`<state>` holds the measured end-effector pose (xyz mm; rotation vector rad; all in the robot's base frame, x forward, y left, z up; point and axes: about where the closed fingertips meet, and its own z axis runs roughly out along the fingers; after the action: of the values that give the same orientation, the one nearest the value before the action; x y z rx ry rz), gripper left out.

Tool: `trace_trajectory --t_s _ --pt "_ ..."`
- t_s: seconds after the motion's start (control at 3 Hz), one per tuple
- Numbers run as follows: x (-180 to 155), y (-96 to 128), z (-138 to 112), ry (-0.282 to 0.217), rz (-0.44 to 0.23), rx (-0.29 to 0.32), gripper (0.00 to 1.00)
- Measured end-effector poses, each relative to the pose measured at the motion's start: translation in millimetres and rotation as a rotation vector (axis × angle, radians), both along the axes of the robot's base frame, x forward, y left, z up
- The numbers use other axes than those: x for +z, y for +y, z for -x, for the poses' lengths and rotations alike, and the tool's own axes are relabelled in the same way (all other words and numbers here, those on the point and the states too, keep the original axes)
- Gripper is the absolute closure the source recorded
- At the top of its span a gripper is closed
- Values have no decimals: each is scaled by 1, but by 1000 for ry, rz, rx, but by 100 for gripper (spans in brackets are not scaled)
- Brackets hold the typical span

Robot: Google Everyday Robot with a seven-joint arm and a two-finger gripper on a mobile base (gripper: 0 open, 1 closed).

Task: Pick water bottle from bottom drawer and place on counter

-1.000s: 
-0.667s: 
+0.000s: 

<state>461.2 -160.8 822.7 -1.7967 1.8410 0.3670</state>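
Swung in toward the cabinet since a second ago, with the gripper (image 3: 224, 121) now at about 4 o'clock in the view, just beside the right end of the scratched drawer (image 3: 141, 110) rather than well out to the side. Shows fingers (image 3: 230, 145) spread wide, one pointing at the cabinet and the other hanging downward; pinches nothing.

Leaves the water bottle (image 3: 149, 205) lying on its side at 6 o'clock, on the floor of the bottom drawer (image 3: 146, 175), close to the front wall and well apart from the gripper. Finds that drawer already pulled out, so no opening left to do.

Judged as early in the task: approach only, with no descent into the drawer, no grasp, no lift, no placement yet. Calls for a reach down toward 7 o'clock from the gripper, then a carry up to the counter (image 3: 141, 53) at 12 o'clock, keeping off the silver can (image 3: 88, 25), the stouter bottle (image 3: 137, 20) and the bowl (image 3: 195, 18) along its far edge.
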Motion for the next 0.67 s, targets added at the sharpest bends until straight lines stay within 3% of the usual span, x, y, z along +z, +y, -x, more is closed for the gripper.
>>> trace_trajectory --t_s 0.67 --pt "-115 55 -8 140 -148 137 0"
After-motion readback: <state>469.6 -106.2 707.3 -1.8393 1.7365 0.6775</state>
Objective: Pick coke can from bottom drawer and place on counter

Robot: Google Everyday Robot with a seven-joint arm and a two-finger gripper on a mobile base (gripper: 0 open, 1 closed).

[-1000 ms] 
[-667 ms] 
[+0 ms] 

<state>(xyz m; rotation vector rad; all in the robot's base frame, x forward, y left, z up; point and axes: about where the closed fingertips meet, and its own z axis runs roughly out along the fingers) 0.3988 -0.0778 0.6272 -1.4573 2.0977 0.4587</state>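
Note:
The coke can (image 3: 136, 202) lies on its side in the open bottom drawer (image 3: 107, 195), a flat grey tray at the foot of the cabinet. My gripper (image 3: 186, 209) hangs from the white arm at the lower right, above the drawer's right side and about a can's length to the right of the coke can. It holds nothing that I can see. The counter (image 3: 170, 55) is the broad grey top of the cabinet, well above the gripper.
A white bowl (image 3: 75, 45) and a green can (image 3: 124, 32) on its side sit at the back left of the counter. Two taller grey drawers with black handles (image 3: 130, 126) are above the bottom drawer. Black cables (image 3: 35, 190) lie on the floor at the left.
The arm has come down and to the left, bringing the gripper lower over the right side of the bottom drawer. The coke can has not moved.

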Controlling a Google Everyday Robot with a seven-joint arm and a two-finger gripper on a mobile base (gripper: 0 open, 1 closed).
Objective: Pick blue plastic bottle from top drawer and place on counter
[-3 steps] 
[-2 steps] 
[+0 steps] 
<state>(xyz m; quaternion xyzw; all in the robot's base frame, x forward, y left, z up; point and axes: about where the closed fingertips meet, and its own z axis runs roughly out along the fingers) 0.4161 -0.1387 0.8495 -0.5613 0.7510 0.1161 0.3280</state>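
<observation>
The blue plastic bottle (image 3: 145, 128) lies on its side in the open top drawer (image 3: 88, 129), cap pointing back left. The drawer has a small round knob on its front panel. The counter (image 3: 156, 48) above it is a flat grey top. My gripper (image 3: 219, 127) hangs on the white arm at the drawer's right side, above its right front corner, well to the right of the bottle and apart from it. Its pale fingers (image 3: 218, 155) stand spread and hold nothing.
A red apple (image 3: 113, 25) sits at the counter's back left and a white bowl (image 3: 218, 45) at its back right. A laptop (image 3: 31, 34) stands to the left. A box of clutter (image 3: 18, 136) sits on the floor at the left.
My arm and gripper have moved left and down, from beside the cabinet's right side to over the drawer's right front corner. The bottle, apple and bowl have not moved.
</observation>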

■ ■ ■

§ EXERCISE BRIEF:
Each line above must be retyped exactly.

§ WORKED SOLUTION:
`<state>` holds the measured end-effector pose (xyz mm; rotation vector rad; all in the robot's base frame, x forward, y left, z up; point and axes: about where the closed fingertips meet, and its own z axis runs roughly out along the fingers; after the action: of the values that give the same orientation, the one nearest the value before the action; x y z rx ry rz), gripper left out.

Tool: `trace_trajectory --t_s _ --pt "_ ..."`
- t_s: seconds after the motion's start (control at 3 Hz), one per tuple
- Numbers run as follows: x (-180 to 155), y (-96 to 128), z (-138 to 112), ry (-0.282 to 0.217), rz (-0.44 to 0.23), rx (-0.29 to 0.32), gripper (0.00 to 1.00)
- Measured end-effector poses, each relative to the pose measured at the motion's start: translation in millimetres and rotation as a rotation vector (axis × angle, radians), both along the axes of the robot's base frame, x forward, y left, z up
- The numbers use other axes than those: x for +z, y for +y, z for -x, for the poses' lengths and rotations alike, and the tool's own axes are relabelled in the same way (all other words and numbers here, those on the point and the states too, keep the original axes)
- Gripper is the absolute closure the source recorded
- At the top of its span a gripper is closed
- Values have no decimals: each is scaled by 1, but by 1000 for ry, rz, rx, but by 100 for gripper (spans in brackets are not scaled)
- Brackets hold the typical span

Robot: Google Everyday Robot with a seven-joint arm and a two-finger gripper on a mobile base (gripper: 0 open, 1 closed).

Task: Pick water bottle from bottom drawer and place on counter

-1.000s: 
-0.667s: 
+0.000s: 

<state>461.2 -160.8 822.7 -1.7967 1.8410 0.3670</state>
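Swung in toward the cabinet since a second ago, with the gripper (image 3: 224, 121) now at about 4 o'clock in the view, just beside the right end of the scratched drawer (image 3: 141, 110) rather than well out to the side. Shows fingers (image 3: 230, 145) spread wide, one pointing at the cabinet and the other hanging downward; pinches nothing.

Leaves the water bottle (image 3: 149, 205) lying on its side at 6 o'clock, on the floor of the bottom drawer (image 3: 146, 175), close to the front wall and well apart from the gripper. Finds that drawer already pulled out, so no opening left to do.

Judged as early in the task: approach only, with no descent into the drawer, no grasp, no lift, no placement yet. Calls for a reach down toward 7 o'clock from the gripper, then a carry up to the counter (image 3: 141, 53) at 12 o'clock, keeping off the silver can (image 3: 88, 25), the stouter bottle (image 3: 137, 20) and the bowl (image 3: 195, 18) along its far edge.
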Motion for the next 0.67 s, targets added at the sharpest bends until straight lines stay within 3% of the usual span, x, y, z along +z, +y, -x, more is closed for the gripper.
>>> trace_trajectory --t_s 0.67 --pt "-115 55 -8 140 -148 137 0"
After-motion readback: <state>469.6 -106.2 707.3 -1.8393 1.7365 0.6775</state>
Objective: Pick coke can from bottom drawer and place on counter

Robot: Google Everyday Robot with a seven-joint arm and a two-finger gripper on a mobile base (gripper: 0 open, 1 closed).

[-1000 ms] 
[-667 ms] 
[+0 ms] 

<state>(xyz m; rotation vector rad; all in the robot's base frame, x forward, y left, z up; point and axes: about where the closed fingertips meet, and its own z axis runs roughly out along the fingers) 0.3988 -0.0778 0.6272 -1.4573 2.0977 0.4587</state>
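Note:
The coke can (image 3: 136, 202) lies on its side in the open bottom drawer (image 3: 107, 195), a flat grey tray at the foot of the cabinet. My gripper (image 3: 186, 209) hangs from the white arm at the lower right, above the drawer's right side and about a can's length to the right of the coke can. It holds nothing that I can see. The counter (image 3: 170, 55) is the broad grey top of the cabinet, well above the gripper.
A white bowl (image 3: 75, 45) and a green can (image 3: 124, 32) on its side sit at the back left of the counter. Two taller grey drawers with black handles (image 3: 130, 126) are above the bottom drawer. Black cables (image 3: 35, 190) lie on the floor at the left.
The arm has come down and to the left, bringing the gripper lower over the right side of the bottom drawer. The coke can has not moved.
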
Controlling a Google Everyday Robot with a seven-joint arm and a two-finger gripper on a mobile base (gripper: 0 open, 1 closed).
Objective: Pick blue plastic bottle from top drawer and place on counter
[-3 steps] 
[-2 steps] 
[+0 steps] 
<state>(xyz m; quaternion xyzw; all in the robot's base frame, x forward, y left, z up; point and axes: about where the closed fingertips meet, and its own z axis runs roughly out along the fingers) 0.4161 -0.1387 0.8495 -0.5613 0.7510 0.1161 0.3280</state>
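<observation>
The blue plastic bottle (image 3: 145, 128) lies on its side in the open top drawer (image 3: 88, 129), cap pointing back left. The drawer has a small round knob on its front panel. The counter (image 3: 156, 48) above it is a flat grey top. My gripper (image 3: 219, 127) hangs on the white arm at the drawer's right side, above its right front corner, well to the right of the bottle and apart from it. Its pale fingers (image 3: 218, 155) stand spread and hold nothing.
A red apple (image 3: 113, 25) sits at the counter's back left and a white bowl (image 3: 218, 45) at its back right. A laptop (image 3: 31, 34) stands to the left. A box of clutter (image 3: 18, 136) sits on the floor at the left.
My arm and gripper have moved left and down, from beside the cabinet's right side to over the drawer's right front corner. The bottle, apple and bowl have not moved.
</observation>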

No more output is needed here.